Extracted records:
◇ ◇ ◇ ◇ ◇
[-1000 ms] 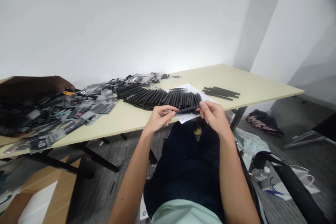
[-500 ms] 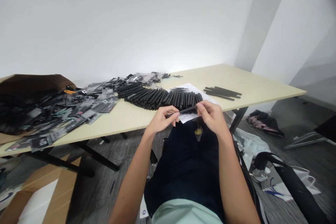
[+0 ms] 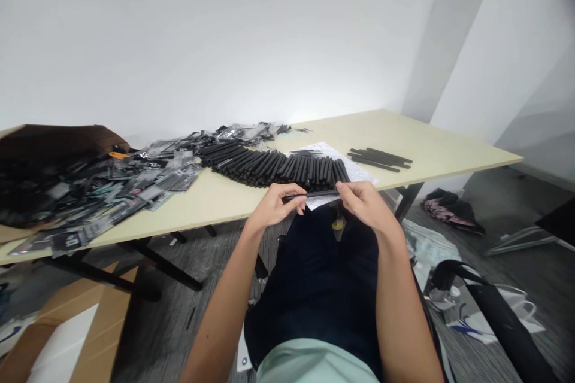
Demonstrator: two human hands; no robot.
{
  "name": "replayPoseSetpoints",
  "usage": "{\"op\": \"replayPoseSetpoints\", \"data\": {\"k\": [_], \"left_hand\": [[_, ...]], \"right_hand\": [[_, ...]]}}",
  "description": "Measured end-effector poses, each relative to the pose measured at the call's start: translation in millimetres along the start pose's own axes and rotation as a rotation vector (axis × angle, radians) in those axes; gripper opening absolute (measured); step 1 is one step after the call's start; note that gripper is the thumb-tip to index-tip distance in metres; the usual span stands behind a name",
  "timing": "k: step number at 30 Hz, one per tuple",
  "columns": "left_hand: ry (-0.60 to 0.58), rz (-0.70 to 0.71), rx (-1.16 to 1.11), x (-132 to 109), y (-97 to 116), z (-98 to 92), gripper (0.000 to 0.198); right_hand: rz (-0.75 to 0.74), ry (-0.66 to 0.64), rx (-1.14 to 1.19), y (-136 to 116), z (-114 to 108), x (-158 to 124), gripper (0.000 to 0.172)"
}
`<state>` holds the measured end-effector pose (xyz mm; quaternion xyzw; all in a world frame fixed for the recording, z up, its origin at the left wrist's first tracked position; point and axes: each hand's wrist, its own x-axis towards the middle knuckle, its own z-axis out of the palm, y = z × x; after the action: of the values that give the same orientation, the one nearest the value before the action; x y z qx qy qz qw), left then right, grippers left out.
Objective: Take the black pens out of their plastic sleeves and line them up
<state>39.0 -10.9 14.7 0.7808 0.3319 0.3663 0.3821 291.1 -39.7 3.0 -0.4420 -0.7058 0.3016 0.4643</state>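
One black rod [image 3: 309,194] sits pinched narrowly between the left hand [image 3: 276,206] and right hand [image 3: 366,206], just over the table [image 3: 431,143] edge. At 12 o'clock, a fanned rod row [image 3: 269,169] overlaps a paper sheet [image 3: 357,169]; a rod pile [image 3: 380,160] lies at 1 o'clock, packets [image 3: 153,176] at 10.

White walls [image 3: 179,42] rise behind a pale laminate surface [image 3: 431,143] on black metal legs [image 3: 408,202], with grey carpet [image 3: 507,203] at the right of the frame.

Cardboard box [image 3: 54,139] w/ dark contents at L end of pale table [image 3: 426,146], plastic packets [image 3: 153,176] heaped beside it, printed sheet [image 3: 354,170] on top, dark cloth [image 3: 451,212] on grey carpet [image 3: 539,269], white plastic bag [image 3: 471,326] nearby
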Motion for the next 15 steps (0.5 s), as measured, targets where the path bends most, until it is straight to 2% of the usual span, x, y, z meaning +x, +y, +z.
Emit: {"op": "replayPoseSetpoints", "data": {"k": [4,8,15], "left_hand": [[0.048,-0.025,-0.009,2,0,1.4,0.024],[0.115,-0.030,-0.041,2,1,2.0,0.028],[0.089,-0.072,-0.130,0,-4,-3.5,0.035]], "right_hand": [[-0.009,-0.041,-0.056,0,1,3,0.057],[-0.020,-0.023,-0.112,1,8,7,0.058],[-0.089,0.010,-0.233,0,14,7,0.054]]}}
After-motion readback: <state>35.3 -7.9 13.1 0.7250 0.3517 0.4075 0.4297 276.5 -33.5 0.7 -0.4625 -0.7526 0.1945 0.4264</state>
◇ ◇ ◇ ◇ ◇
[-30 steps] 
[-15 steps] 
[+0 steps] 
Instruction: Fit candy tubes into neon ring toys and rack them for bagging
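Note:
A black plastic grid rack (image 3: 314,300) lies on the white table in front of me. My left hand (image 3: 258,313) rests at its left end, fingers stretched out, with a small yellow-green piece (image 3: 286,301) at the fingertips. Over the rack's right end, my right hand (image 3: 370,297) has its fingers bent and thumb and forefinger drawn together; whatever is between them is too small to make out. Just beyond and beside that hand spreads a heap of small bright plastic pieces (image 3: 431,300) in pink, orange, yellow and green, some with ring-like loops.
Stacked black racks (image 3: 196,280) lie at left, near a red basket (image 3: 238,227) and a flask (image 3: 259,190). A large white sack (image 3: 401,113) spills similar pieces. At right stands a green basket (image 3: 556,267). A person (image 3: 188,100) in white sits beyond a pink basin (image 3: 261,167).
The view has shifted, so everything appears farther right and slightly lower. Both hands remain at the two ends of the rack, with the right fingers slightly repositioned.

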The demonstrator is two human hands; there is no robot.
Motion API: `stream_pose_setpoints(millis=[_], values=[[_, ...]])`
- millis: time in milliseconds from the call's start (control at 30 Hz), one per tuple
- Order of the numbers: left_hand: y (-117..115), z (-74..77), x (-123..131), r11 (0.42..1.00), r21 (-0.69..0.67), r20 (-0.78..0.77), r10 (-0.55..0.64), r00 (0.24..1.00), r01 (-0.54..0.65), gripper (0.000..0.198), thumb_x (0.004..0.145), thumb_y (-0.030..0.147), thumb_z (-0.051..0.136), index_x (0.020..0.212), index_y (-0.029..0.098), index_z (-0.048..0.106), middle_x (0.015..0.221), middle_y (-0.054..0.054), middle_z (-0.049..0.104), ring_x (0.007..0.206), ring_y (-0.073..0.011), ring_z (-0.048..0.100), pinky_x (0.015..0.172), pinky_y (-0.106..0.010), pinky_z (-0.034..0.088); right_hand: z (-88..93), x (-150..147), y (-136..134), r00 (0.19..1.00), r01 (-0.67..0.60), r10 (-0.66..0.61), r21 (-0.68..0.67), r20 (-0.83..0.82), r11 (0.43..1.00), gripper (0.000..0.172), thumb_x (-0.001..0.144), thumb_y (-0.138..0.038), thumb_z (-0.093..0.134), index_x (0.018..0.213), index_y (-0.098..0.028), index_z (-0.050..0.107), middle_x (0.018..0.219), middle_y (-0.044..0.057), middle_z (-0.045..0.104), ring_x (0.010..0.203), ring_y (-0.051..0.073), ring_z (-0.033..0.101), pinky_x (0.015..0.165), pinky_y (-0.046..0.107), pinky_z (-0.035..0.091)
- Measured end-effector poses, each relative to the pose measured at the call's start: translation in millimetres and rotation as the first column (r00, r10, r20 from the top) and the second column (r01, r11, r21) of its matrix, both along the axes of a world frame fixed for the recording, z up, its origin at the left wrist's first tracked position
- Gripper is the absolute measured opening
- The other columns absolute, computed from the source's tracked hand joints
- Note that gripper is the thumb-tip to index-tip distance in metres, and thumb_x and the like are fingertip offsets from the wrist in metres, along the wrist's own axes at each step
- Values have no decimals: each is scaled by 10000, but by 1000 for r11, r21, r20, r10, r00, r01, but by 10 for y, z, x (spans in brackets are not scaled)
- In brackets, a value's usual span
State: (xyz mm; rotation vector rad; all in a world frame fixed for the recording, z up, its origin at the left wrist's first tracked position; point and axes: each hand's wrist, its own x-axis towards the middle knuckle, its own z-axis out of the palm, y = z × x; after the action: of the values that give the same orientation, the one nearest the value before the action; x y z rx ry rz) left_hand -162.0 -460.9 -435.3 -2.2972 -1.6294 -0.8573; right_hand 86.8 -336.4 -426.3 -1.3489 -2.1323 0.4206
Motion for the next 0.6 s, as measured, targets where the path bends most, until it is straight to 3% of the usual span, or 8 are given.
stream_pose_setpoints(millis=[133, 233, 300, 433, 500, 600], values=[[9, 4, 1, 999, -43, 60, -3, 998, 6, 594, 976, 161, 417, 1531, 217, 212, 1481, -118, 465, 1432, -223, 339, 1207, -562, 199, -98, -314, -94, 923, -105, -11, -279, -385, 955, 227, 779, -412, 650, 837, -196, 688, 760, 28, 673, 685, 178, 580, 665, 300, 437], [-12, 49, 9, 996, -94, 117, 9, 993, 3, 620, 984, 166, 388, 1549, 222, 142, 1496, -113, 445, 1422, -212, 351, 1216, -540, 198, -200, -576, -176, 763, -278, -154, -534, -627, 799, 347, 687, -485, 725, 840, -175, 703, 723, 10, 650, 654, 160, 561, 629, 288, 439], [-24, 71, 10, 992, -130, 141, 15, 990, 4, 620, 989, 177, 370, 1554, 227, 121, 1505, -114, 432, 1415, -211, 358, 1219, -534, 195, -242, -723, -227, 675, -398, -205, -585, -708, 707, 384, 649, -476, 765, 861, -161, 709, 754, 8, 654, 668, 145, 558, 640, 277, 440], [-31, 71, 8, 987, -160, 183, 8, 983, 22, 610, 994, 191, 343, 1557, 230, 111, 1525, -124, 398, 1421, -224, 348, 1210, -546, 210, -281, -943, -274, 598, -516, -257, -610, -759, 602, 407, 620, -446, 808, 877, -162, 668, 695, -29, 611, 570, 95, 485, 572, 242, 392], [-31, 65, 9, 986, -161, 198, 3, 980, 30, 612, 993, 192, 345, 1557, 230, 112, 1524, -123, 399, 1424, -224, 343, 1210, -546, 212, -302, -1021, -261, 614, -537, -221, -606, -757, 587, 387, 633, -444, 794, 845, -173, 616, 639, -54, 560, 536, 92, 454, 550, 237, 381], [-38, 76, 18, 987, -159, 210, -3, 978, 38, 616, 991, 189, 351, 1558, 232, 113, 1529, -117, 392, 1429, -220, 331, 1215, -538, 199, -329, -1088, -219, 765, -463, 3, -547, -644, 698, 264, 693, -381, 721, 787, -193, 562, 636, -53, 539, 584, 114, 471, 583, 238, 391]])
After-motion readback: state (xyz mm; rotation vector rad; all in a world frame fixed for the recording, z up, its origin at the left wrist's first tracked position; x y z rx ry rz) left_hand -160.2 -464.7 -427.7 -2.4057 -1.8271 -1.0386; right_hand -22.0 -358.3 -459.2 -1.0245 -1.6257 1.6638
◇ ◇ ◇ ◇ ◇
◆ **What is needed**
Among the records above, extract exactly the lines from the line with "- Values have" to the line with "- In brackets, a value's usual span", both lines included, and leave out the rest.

◆ **Reply to the task**
- Values have no decimals: each is scaled by 10000, but by 1000 for r11, r21, r20, r10, r00, r01, but by 10 for y, z, x (spans in brackets are not scaled)
- In brackets, a value's usual span

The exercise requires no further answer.